Am Ufer liefen Pferde auf Treidelpfaden, während Gierseile den Fährkahn präzise hielten. Zünfte wachten über Regeln, Glockenzeichen ordneten das Ablegen, und selbst bei Hochwasser fanden Routiniers Wege, um Menschen, Körbe, Fässer sicher ans andere Licht zu bringen.
Zwischen weit geschwungenen Altrheinarmen führen Dammwege durch Weidenhaine zu kleinen Fähren, die Räder und Lachen tragen. Früh starten, Vogelstimmen genießen, mittags im Schatten rasten, abends im Licht zurück – ein ruhiger Kreis für offene Sinne.
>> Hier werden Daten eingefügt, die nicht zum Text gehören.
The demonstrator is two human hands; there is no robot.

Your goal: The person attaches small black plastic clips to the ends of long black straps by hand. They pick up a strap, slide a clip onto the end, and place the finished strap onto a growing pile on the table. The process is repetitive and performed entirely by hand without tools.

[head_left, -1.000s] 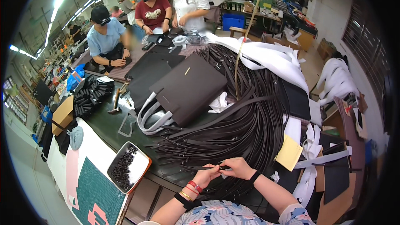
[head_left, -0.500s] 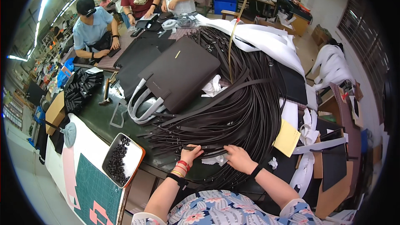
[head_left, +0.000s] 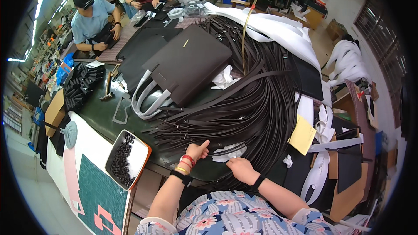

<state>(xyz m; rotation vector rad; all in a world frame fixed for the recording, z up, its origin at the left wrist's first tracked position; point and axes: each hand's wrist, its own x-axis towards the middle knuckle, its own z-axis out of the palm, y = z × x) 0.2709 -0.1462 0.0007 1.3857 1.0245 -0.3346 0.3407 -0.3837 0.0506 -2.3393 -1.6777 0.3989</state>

Wo Fels und Reben zusammenrücken, liegen schmale Anlandestellen, von denen aus ein altes Boot still hinübergleitet. Nutze Pausen, lausche dem Echo der Ufer, nutze Treppen, meide Steinschüttungen, und fühle, wie Landschaft und Wasser langsam Freundschaft schließen.
Breite Deiche, ferne Horizonte und zwischen ihnen ein Fährekorb, der klingend den Tag strukturiert. Dazwischen führen Treidelpfade an Altarmen entlang, wo Wind das Schilf sortiert. Wer hier geht, nimmt Weite mit, die noch zuhause nachklingt.